Pengamat Kebijakan Publik Universitas Trisakti, Trubus Rahardiansyah menyayangkan sistem aplikasi pajak Coretax yang dibangun dengan anggaran Rp1,3 triliun, namun masih banyak kendala hingga saat ini.
“Awalnya aplikasi Coretax diharapkan bisa menambah penerimaan negara dari pajak. Setelah beroperasi malah menyulitkan wajib pajak. Kalau dalam ilmu kebijakan publik, ini adalah kegagalan. Kalau soal (Dirjen Pajak Suryo Utomo) mundur atau tidak, itu kan sudah politis ya. Tapi, menurut saya, tanpa disuruh harusnya sudah mundur,” kata Trubus kepada Inilah.com, Jakarta, Senin (17/2/2025).
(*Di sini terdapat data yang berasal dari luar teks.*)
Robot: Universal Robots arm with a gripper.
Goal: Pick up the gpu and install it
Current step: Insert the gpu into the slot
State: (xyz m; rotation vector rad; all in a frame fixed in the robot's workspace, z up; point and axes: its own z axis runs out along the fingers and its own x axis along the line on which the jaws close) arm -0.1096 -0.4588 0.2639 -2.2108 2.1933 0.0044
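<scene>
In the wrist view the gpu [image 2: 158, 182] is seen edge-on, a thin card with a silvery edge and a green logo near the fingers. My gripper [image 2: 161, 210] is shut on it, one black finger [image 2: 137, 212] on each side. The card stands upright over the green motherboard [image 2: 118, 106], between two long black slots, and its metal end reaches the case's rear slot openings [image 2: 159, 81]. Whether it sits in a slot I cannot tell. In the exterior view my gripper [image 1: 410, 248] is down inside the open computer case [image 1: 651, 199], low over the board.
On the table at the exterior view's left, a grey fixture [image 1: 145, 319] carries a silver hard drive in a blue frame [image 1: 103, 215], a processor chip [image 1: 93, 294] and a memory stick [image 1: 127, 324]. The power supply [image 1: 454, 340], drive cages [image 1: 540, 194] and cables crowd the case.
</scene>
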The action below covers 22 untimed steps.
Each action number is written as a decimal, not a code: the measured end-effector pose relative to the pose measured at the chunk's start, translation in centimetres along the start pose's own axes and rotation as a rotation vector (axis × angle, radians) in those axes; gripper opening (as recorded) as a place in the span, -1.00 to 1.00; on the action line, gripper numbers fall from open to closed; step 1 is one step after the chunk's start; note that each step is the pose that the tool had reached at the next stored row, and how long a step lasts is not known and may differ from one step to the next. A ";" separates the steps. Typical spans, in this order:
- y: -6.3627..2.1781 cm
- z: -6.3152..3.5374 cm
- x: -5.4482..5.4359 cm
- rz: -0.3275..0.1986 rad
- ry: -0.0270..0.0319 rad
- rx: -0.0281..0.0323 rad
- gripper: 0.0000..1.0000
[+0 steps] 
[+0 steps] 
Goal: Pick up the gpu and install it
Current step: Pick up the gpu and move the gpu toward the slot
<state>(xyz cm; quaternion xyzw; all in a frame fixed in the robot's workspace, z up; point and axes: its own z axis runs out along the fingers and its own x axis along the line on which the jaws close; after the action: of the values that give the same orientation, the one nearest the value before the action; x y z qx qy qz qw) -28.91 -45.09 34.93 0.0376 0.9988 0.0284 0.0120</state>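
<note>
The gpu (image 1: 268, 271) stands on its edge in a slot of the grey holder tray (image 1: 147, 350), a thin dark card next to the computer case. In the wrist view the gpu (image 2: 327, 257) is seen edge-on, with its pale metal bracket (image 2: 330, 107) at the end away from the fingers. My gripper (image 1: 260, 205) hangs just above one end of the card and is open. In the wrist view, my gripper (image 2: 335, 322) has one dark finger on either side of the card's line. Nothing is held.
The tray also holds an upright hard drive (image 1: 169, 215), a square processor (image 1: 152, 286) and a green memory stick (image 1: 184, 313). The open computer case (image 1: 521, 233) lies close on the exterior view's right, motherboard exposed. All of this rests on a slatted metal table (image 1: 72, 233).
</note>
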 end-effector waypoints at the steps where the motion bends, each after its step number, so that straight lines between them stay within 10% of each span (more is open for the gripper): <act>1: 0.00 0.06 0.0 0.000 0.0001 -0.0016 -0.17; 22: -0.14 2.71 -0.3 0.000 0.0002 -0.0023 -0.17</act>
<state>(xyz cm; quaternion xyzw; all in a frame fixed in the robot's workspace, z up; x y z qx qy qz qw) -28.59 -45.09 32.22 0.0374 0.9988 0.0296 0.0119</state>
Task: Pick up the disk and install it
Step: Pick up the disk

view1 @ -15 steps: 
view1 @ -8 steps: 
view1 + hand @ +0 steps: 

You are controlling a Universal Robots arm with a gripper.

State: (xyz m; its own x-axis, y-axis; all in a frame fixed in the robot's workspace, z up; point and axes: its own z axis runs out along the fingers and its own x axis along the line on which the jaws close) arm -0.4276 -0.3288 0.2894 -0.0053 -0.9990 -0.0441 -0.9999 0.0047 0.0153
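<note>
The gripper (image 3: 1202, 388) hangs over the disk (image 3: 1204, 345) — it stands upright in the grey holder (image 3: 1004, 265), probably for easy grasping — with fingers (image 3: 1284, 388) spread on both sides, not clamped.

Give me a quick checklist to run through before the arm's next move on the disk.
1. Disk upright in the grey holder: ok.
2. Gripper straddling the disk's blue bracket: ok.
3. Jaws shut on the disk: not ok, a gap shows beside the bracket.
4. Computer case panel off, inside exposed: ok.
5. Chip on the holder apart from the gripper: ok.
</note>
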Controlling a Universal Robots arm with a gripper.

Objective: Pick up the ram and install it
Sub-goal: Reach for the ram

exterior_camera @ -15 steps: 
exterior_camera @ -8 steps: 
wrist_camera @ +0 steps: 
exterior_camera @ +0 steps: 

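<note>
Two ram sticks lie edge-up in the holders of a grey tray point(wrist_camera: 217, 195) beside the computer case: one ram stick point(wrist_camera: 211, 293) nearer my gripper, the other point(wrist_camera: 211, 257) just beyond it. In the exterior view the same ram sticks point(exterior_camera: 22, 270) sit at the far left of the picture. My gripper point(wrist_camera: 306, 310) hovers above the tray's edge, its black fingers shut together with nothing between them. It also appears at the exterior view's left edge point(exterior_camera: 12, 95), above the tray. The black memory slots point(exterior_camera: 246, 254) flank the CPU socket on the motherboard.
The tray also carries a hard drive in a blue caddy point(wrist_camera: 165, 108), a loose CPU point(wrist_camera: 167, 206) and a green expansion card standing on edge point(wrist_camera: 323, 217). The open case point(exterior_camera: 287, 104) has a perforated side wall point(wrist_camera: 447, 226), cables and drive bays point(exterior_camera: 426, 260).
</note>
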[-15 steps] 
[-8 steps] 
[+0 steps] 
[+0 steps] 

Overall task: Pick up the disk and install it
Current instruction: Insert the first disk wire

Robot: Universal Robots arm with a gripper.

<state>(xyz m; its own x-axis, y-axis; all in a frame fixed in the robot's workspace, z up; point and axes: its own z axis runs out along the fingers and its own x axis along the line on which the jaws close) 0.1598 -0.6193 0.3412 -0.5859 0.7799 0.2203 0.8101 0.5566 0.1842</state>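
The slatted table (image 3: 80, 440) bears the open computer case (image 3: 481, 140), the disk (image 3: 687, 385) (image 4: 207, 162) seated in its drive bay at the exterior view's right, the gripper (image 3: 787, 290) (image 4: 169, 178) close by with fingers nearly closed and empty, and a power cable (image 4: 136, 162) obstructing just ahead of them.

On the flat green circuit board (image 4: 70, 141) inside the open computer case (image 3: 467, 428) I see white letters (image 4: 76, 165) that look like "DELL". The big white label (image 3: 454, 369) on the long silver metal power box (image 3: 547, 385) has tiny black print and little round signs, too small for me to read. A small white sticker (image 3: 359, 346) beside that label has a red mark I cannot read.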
Trubus menilai, anggaran pembangunan Coretax sebesar Rp1,3 triliun, cukup besar. Sayangnya, Direktorat Jenderal Pajak (DJP) Kementerian Keuangan (Kemenkeu) tidak pernah menyampaikan secara transparan kepada publik. Baru setelah bermasalah, publik tahu adanya proyek Coretax senilai Rp1,3 triliun.
“Jangan salahkan publik jika menilai Coretax ini sama dengan proyek e-KTP. Sama-sama pentingnya tapi jadi lahan untuk mencari cuan dari sekelompok orang. Jadi ajang korupsi. Akhirnya apa, banyak masalah di sana-sini,” imbuhnya.
Sementara, ekonom dari Fakultas Ekonomika dan Bisnis (FEB) UGM, Rijadh Djatu Winardi menyebut, Coretax belum bisa berfungsi optimal karena terlalu terburu-buru dan kurang matang.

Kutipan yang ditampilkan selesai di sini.